Internally, for example, a user could run a query on a customer that would turn up both invoices contained in the finance system as well as that customer's contract contained in the document management system. Expanding its scope to outside sources, the federated search engine could also pull up the most recent stock quote from Dow Jones, the bond rating from Moody's and the customer's latest filings with the Securities and Exchange Commission.

Creating a federated search engine is more than just a matter of installing some software. “IT staff needs to understand that this is not a trivial undertaking,” said Abe Lederman, president of Deep Web Technologies, which develops the Explorit federated search software. “It is very unlikely that this is something an IT person can just purchase a copy of it, set it up and run it.”

The first step is surveying what resources are available to be searched. This is relatively simple when dealing with data the organization owns, but gets far more complex when locating outside sources. No one knows exactly the number of publicly available databases on the Internet, but the CompletePlanet directory has a searchable and browse-able list of more than 70,000 online databases and specialty search engines.

“If an agency is federating search on their own databases, they generally know what they have, where it is, and the type of information that is in there,” said BrightPlanet's Tardiff. “But if they are doing something on the outside, they need subject matter expertise on what public sources are available.”

Once you have selected the databases to include in the search, there is the matter of creating links and writing the code needed to execute the query on each of those databases. This can include writing appropriate log in scripts. These scripts need to be checked regularly and updated whenever the underlying database structure changes. A final step is to refine the user interface that aggregates the data from these different sources and presents it to the end user.

Roy Tennant, the User Services architect for the California Digital Library, (the group that provides centralized digital access to the collections of all University of California campuses, as well as hundreds of other databases) found that an off the shelf product didn't provide the needed functions without extensive customization.

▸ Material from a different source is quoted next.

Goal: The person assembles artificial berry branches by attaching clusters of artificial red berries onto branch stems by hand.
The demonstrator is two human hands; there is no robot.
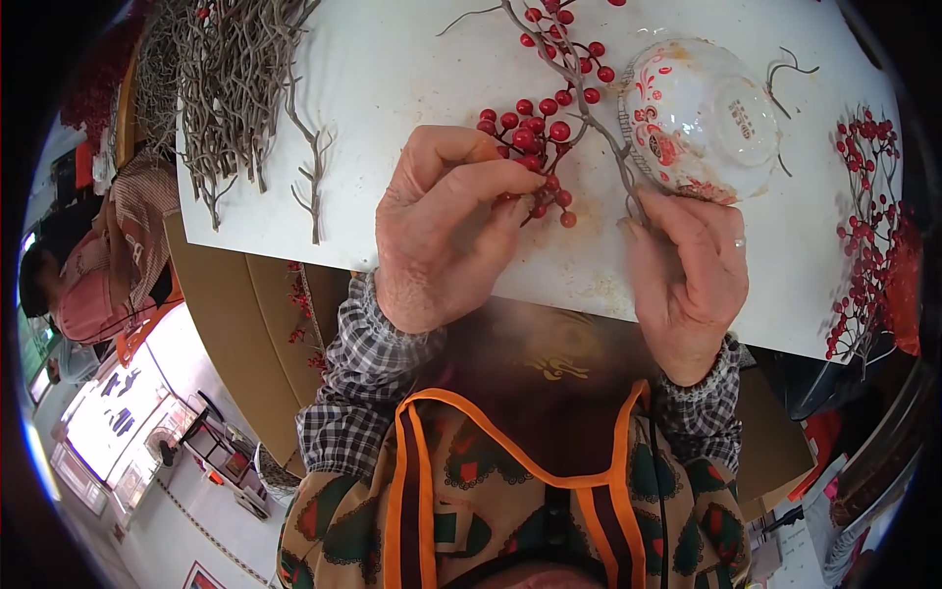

“Since the user interface of the commercial product was not as flexible as we required, we needed to build our own user interface layer and use the application program interface (API) of the commercial application to handle the connections to multiple sources, the searching, merging of search results, de-duplication, and ranking, said Tennant.

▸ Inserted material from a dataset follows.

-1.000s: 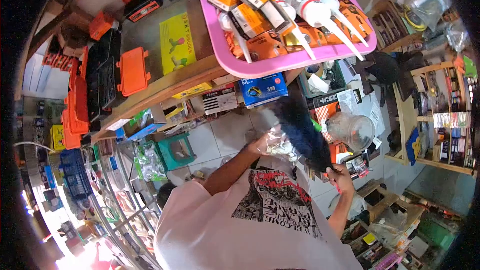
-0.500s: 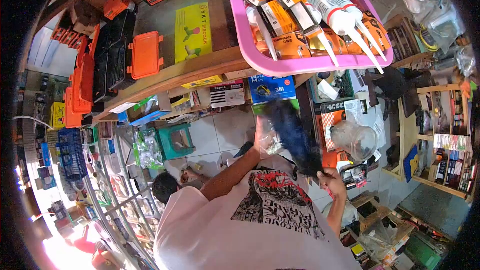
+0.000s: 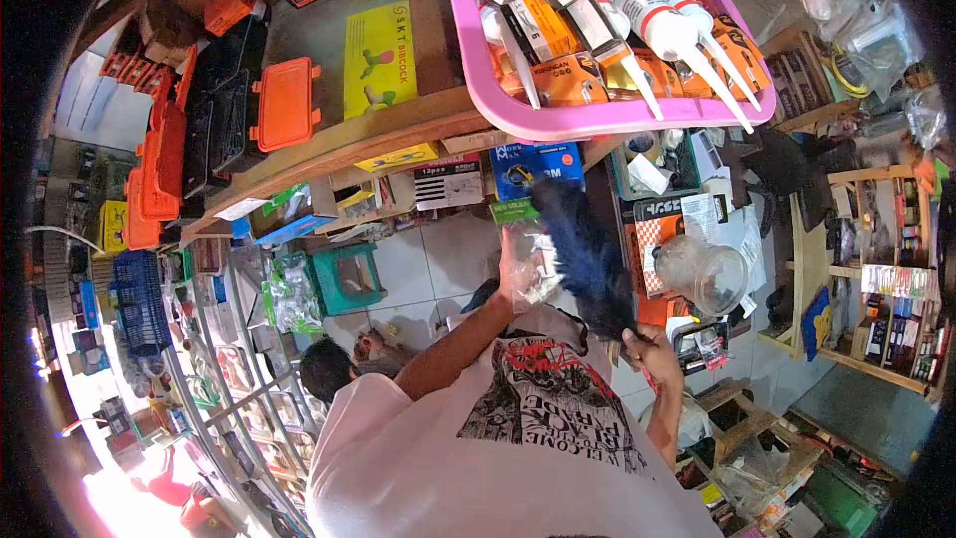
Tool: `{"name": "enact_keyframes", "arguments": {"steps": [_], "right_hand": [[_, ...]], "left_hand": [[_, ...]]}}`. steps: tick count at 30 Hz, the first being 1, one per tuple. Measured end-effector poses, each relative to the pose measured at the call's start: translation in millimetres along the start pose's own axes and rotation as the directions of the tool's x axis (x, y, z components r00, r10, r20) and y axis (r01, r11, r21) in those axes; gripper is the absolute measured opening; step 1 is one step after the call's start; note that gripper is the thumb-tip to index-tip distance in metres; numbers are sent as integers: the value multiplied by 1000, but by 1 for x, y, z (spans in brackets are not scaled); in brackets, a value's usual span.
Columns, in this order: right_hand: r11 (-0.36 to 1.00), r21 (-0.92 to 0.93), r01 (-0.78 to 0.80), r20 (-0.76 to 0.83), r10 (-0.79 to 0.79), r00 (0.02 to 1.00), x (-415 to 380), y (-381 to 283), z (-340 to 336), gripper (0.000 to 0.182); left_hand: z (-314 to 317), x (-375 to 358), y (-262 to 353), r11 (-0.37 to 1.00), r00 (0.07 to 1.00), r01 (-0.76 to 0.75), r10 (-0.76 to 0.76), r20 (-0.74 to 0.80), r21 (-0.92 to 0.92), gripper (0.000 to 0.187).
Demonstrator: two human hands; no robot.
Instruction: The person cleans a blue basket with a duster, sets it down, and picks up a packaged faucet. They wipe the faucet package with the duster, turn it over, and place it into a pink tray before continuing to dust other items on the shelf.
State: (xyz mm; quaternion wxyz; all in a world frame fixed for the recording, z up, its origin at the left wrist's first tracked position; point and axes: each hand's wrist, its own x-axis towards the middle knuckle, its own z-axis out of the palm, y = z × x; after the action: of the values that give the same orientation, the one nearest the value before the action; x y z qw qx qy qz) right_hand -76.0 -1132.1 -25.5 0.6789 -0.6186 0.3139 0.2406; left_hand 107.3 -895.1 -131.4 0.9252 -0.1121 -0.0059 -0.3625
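Note:
In the head view, my left hand is wrapped round a clear plastic packet with a green header card, just below a blue 3M box. What is inside the packet looks whitish and is hard to make out. My right hand grips the lower end of a fluffy dark blue-black duster, whose head slants up and left beside the packet, its tip near the blue box.
Above my hands is a pink tray of tubes and small boxes on a wooden counter. A clear jar stands right of the duster. Another person is low at the left, near a green stool.
The view has shifted slightly. The duster has moved a little left, and the packet with its green header shows more clearly beside it. Both hands keep their hold.

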Motion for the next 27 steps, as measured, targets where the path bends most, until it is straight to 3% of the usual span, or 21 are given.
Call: {"name": "enact_keyframes", "arguments": {"steps": [1,2,3,4,5,6,7,8,10,12,16,17,19,22,23,24,27], "right_hand": [[999,-41,16,52,-14,999,2,8,-6,30],[996,-81,34,104,-26,994,4,13,-9,30],[997,-68,36,72,-31,997,6,13,-8,29],[998,-55,37,40,-35,999,8,12,-5,29],[998,-42,37,8,-36,999,9,11,0,28],[998,-18,55,-83,-56,995,9,10,5,27],[997,2,77,-172,-75,982,9,7,10,26],[995,20,101,-259,-92,961,9,4,14,25],[980,96,176,-329,-136,935,9,3,20,23],[944,166,286,-347,-216,913,10,5,22,23],[964,148,220,-363,-154,919,20,19,31,32],[953,207,223,-366,-136,920,24,12,38,42],[972,165,170,-353,-103,930,45,12,39,44],[965,250,75,-262,-7,965,56,-6,40,56],[948,313,53,-233,23,972,61,-10,38,56],[926,375,28,-200,51,978,64,-13,37,56],[781,624,-22,-54,72,996,66,-5,16,51]], "left_hand": [[33,3,-10,996,949,-77,90,-303,55,63],[62,8,-16,983,800,-131,183,-571,132,63],[45,10,-7,997,876,21,-57,-479,-80,75],[19,8,-1,990,974,90,-109,-199,-105,80],[11,10,3,980,984,163,-152,96,-111,85],[4,10,4,968,906,234,-181,383,-96,91],[-1,-4,3,985,993,107,-113,-36,-136,97],[17,8,-5,978,986,163,-158,45,-133,100],[58,8,-9,973,930,180,-120,-348,147,102],[41,9,-12,955,948,178,-102,-302,236,98],[-6,10,-30,787,962,158,15,-274,597,90],[-14,9,-36,795,972,161,-26,-233,585,79],[-44,3,-54,531,943,275,15,-333,802,83],[-26,7,-81,74,918,395,-66,-391,916,82],[-47,16,-91,-72,959,279,-25,-281,958,79],[-53,26,-100,-218,987,158,-1,-162,963,76],[-11,30,-97,-665,951,198,-48,-305,720,78]]}}
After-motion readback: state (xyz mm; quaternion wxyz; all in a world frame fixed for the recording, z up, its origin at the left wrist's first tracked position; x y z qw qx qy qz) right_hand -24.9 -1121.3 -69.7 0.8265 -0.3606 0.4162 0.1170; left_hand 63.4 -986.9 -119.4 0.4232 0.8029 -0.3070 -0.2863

“This also required us to work with the vendor and the product user community to create a prioritized list of enhancements to the vendor’s API and wait for those enhancements to be provided (which they were).”

Relevant Results

The work doesn't stop once a site is up and running. The U.S. Department of Energy's Office of Scientific and Technical Information (OSTI) maintains the science.gov site which provides a common public search interface for thirty scientific databases of a dozen federal agencies, as well as the newly launched worldwidescience.org site which searches the scientific databases of ten countries.

In February, OSTI released the 4.0 version of science.gov—created and maintained by Deep Web Technologies—which included relevance ranking based on the full text of document, rather than just the metadata and summary.

“Adding full-text relevance ranking was the most significant improvement, but there were others,” said OSTI director Walt Warnick. “We also added alert services where you can put a query in and each week you get an email about anything new that has turned up in any of the thirty databases, without repeating what you found previously.”

And that, as Fuess said, is the key to developing an effective federated search engine: Including all the relevant data sources, but without burying the user with more hits than he can possibly look at in the time available.